Что касается общих признаков богохульства как преступления, предусмотренного обеими правовыми системами, то мы должны, прежде всего, взглянуть на признаки субъективного свойства. И в том, и в другом случае это преступление посягало на общественное спокойствие и государственную безопасность, которые в Иудее обеспечивались как римлянами, так и иудейскими правителями. Именно здесь находилась точка соприкосновения правовых норм. И здесь же пролегала нить, связывавшая религиозные преступления и преступления против власти.
В этой связи следует заметить, что даже идолопоклонство можно назвать чисто религиозным преступлением с некоторой натяжкой. М. Пальмов отмечал, что поскольку среди иудеев «Иегова имел значение не только как владыка всего мира и Бог, но и как Царь в собственном смысле слова (теократия), то и преступления против Него были не только религиозного характера, но и гражданского»[234].
Поэтому для придания формуле обвинения против Иисуса универсального характера и было использовано ключевое понятие «Царь Иудейский», которое, как правильно отмечал тот же А. Гумеров, имело два различных значения (земное и мессианское), и с которым первосвященники и старейшины в первую очередь связывали свои надежды на осуждение Иисуса Пилатом. В данном случае, по их мнению, префект должен был расценить действия Иисуса как реальное притязание на власть иудейского царя. Ведь после смерти Ирода Великого это место оставалось «вакантным» и фактически царские функции продолжал выполнять сам Пилат. Он и перешел сразу к делу, задав Иисусу ключевой вопрос: «Ты Царь Иудейский?»
Автор, попытавшись дистанцироваться от всех высказанных ранее по этому вопросу мнений и толкований, изложенных в многочисленных богословских и исторических трудах, обратился к изучению соответствующих норм римского права. Ведь именно этими нормами обязан был руководствоваться Пилат при рассмотрении дела Иисуса. Такой подход позволил найти несколько иное объяснение действиям наместника и понять логику его поведения, как римского судьи.
Допрос Иисуса Пилатом в претории подробно описан лишь в Евангелии от Иоанна. В помещении они находились вдвоем. Если не считать переводчика, без которого, по мнению Брюса М. Мецгера, «было не обойтись» и благодаря которому, возможно, стало известно о содержании этого допроса. Нельзя, впрочем, исключать и того, что евангелист Лука смог ознакомиться с римским протоколом или его копией.
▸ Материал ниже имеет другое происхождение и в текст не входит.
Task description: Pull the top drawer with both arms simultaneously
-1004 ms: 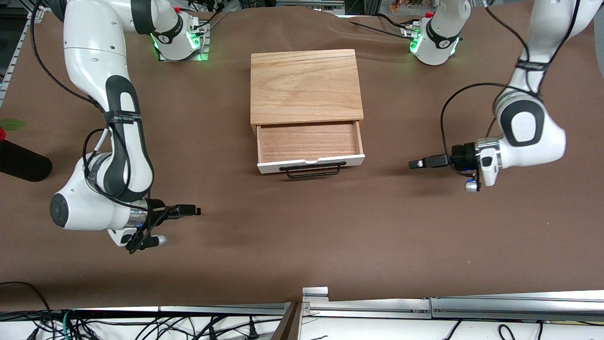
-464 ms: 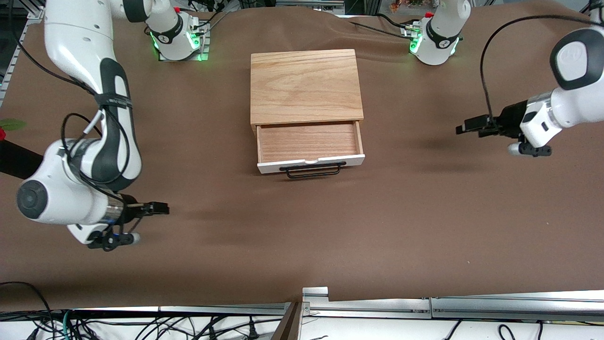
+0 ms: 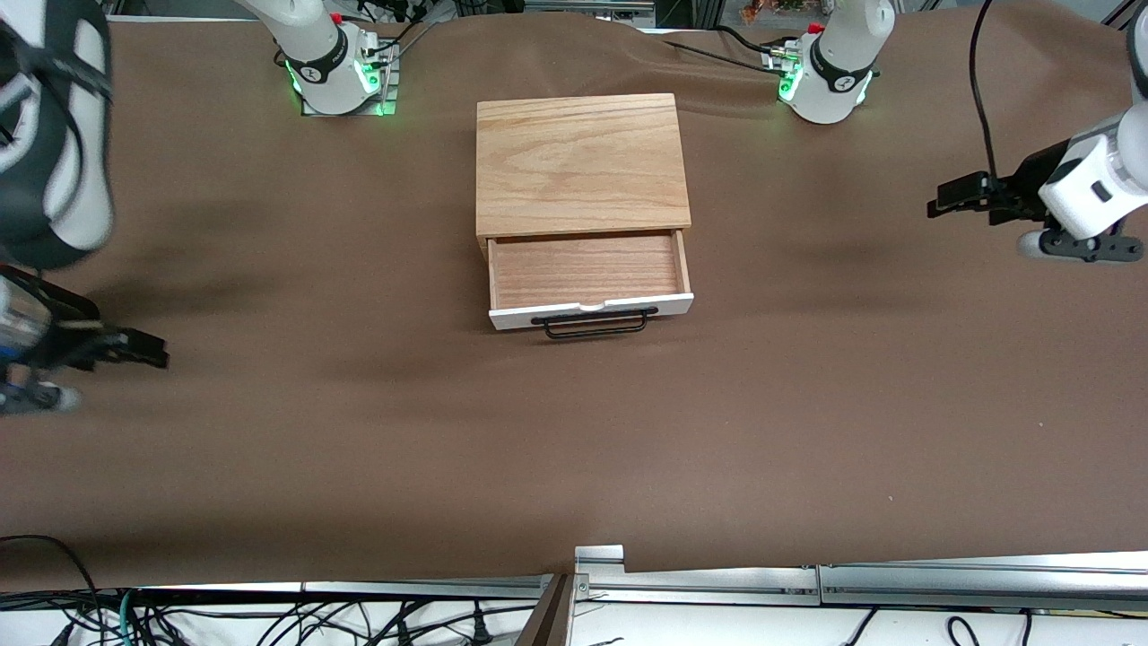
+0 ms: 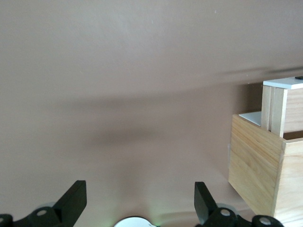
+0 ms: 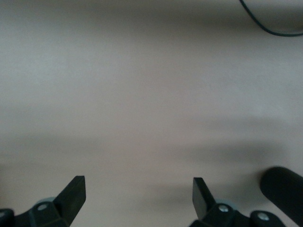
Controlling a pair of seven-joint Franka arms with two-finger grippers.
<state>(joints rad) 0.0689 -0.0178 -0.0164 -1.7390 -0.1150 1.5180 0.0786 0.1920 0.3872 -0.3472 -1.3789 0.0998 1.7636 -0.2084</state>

В этой связи обращает на себя внимание, что все без исключения авторы Евангелий используют при описании допроса в претории прямую речь. А ведь именно с приходом в завоеванные провинции римлян, как отмечал Д. А. Браткин, произошел «существенный сдвиг в формуляре грекоязычного судебного протокола». В частности, взамен повествовательной формы изложения была введена «прямая речь участников процесса» и вердикт судьи, которому в птолемеевской судебной документации придавалась «форма косвенной речи», также стал излагаться в прямой речи[235].
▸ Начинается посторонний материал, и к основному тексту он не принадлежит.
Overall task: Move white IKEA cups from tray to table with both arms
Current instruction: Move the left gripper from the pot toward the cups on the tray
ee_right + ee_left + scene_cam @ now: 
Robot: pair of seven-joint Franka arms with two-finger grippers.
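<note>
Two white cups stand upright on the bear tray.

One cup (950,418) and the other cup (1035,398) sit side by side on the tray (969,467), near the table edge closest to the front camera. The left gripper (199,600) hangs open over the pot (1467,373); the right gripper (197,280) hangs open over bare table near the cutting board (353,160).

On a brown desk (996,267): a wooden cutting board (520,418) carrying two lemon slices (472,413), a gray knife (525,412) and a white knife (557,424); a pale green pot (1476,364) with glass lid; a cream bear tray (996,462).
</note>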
Пилат допрашивал Иисуса сам, поскольку квесторов[236], которые обычно вели допросы, у наместника, видимо, не было. Это был даже не допрос, а разговор.
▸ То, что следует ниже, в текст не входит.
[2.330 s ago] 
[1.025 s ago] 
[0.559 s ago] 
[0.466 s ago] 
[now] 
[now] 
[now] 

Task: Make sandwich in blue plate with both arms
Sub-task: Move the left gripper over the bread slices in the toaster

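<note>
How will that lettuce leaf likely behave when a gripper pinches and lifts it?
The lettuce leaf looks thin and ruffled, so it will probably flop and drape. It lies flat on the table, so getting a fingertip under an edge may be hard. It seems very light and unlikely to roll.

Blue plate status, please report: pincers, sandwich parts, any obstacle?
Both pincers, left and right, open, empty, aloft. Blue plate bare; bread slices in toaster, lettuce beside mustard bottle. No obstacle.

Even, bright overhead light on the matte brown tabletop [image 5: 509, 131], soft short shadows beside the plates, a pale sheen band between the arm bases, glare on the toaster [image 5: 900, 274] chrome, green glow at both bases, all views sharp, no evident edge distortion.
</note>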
Иоанн писал: «Тогда Пилат опять вошел в преторию, и призвал Иисуса, и сказал Ему: Ты Царь Иудейский? Иисус отвечал ему: от себя ли ты говоришь это. или другие сказали тебе о Мне? Пилат отвечал: разве я Иудей? Твой народ и первосвященники предали Тебя мне; что Ты сделал? Иисус отвечал: Царство Мое не от мира сего; если бы от мира сего было Царство Мое, то служители Мои подвизались бы за Меня, чтобы Я не был предан Иудеям; но ныне Царство Мое не отсюда. Пилат сказал Ему: итак Ты Царь? Иисус отвечал: ты говоришь, что Я Царь. Я на то и родился и на то пришел в мир, чтобы свидетельствовать об истине; всякий, кто от истины, слушает гласа Моего. Пилат сказал Ему: что есть истина? И, сказав это, опять вышел к Иудеям и сказал им: я никакой вины не нахожу в Нем» (Ин. 18:33–38).
О чем этот разговор, и как он повлиял на изменение позиции Пилата?
Иоанн Златоуст отмечал, что Иисус своими словами о том. что Царство Его не от мира сего «уничтожил то, чего именно доселе страшился Пилат — уничтожил подозрение в похищении Им царской власти».
А вот мнение по этому поводу Э. Ренана: «Без сомнения. Иисус произвел на него впечатление невинного мечтателя. Полное отсутствие религиозного и философского прозелитизма у римлян той эпохи побуждало их смотреть на преданность истине как на химеру. Прения по этому предмету казались им скучными и лишенными всякого смысла. Не видя той опасной для империи закваски, которая таилась в новых умозрениях, они не находили основания прибегать в подобных случаях к насилию».